→ Activity:
Reproduce the whole listing below without its pictures, exactly as written.

→ Provided material:
---
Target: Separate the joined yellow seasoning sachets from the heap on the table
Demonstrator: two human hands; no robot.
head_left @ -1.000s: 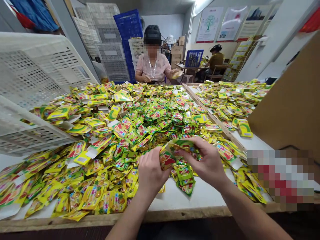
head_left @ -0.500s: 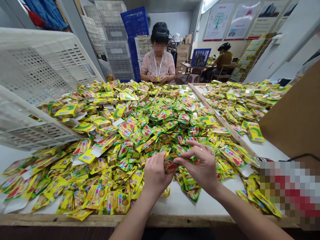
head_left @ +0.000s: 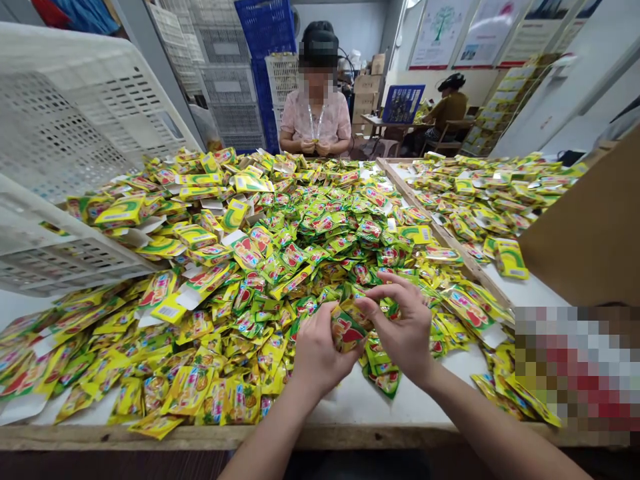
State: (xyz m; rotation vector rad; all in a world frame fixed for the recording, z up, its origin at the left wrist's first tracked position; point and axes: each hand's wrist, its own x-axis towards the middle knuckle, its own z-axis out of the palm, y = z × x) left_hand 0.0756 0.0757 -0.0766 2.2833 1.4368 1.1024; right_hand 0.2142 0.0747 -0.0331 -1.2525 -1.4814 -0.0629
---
→ Exercise response:
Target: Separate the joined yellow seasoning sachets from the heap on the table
Demonstrator: two human hands; no robot.
head_left @ -1.000s: 
head_left @ -0.500s: 
head_left @ +0.000s: 
State: (xyz m; rotation vector rad; all in a world frame fixed for the recording, z up, its origin at the left wrist's first tracked position; point and axes: each hand's wrist, its own x-axis towards the middle knuckle, its own z-axis out of the palm, y = z × x) left_hand 0.0756 0.0757 -0.0766 2.2833 1.4368 1.1024; right_hand 0.2142 0.0747 -0.0331 -1.2525 -1.4814 -0.0629

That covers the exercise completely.